As has been the case all season, Colts general manager Ryan Grigson took questions on the Colts Roundtable show on 1070 the Fan Monday night, a day after the Colts’ devastating loss to the Houston Texans in overtime, 26-23.

Below is a recap of what Grigson had to say tonight, with direct quotes in some places and summaries in others.

  • Grigson began by saying that leadership comes into play in helping to not let players fall into their human nature of just sitting around and writhing in the loss.
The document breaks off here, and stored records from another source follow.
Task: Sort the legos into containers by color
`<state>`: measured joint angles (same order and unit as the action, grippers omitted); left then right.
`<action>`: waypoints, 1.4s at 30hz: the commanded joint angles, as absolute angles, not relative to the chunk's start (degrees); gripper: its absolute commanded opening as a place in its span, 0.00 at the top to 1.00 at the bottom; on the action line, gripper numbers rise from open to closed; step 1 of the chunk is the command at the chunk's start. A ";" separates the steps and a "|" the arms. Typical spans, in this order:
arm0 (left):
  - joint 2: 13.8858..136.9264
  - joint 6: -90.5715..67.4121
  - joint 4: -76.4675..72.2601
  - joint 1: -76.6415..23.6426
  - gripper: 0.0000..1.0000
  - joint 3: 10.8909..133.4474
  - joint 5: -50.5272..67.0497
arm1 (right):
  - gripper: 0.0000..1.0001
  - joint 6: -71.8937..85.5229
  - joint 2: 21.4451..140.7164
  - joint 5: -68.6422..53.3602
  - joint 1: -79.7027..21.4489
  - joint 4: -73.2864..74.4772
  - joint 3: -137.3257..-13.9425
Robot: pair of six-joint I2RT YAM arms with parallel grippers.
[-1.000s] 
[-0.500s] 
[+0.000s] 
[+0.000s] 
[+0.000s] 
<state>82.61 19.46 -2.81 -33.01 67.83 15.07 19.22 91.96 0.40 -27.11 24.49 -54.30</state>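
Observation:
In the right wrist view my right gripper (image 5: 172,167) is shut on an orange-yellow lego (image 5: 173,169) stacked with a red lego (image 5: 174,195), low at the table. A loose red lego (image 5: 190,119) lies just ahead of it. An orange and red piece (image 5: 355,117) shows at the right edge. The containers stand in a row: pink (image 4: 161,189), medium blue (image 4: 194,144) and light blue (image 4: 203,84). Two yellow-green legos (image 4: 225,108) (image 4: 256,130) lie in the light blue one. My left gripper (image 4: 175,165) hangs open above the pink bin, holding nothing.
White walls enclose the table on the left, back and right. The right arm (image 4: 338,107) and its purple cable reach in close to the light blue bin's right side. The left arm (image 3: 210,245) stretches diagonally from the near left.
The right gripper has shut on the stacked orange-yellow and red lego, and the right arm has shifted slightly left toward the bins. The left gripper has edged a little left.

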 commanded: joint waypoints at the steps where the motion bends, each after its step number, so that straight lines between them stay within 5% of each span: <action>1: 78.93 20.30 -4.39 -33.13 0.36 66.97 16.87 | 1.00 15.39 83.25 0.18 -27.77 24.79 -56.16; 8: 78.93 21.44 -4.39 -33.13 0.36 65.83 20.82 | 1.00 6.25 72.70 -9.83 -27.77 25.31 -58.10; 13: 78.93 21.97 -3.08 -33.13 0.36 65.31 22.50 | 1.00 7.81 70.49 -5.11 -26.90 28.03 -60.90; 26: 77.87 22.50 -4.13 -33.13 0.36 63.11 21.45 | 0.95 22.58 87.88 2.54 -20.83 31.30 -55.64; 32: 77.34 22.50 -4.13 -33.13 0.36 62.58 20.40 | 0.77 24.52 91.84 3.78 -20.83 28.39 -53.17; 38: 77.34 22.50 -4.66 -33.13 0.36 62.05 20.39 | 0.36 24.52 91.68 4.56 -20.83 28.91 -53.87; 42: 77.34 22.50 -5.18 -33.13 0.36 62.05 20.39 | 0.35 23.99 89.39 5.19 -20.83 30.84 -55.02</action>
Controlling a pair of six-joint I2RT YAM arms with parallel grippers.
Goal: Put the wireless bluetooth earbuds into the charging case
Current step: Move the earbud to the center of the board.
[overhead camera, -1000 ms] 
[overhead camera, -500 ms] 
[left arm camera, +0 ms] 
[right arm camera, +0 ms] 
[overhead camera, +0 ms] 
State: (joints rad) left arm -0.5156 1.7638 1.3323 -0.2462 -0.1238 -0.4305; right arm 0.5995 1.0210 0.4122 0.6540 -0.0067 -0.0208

And as for the loss itself, Grigson said that, “it does stink because there was an opportunity for so much to be gained and to build off so many positives.” He said that it’s about playing four quarters of football but that the Colts didn’t do that.
  • A listener asked Grigson why the offensive line is struggling so much, and Grigson said, “I feel the exact opposite. I feel it’s going in the right direction.” He noted that they allowed one sack through three quarters, but that the fourth quarter wasn’t as good. But he thinks that the flashes from the offensive line are positives and that Joe Haeg [at right tackle] and Denzelle Good [at right guard] are settling in nicely. He thinks that the line is making good progress, and he pointed out Frank Gore’s 106 yards rushing as an example of that. Grigson then noted that if the Colts had won everyone would be talking about the great things that the Colts did, so they need to build off of those positives regardless “because there was a lot of good.” They just didn’t finish, he said, and that’s been the story of the year for them.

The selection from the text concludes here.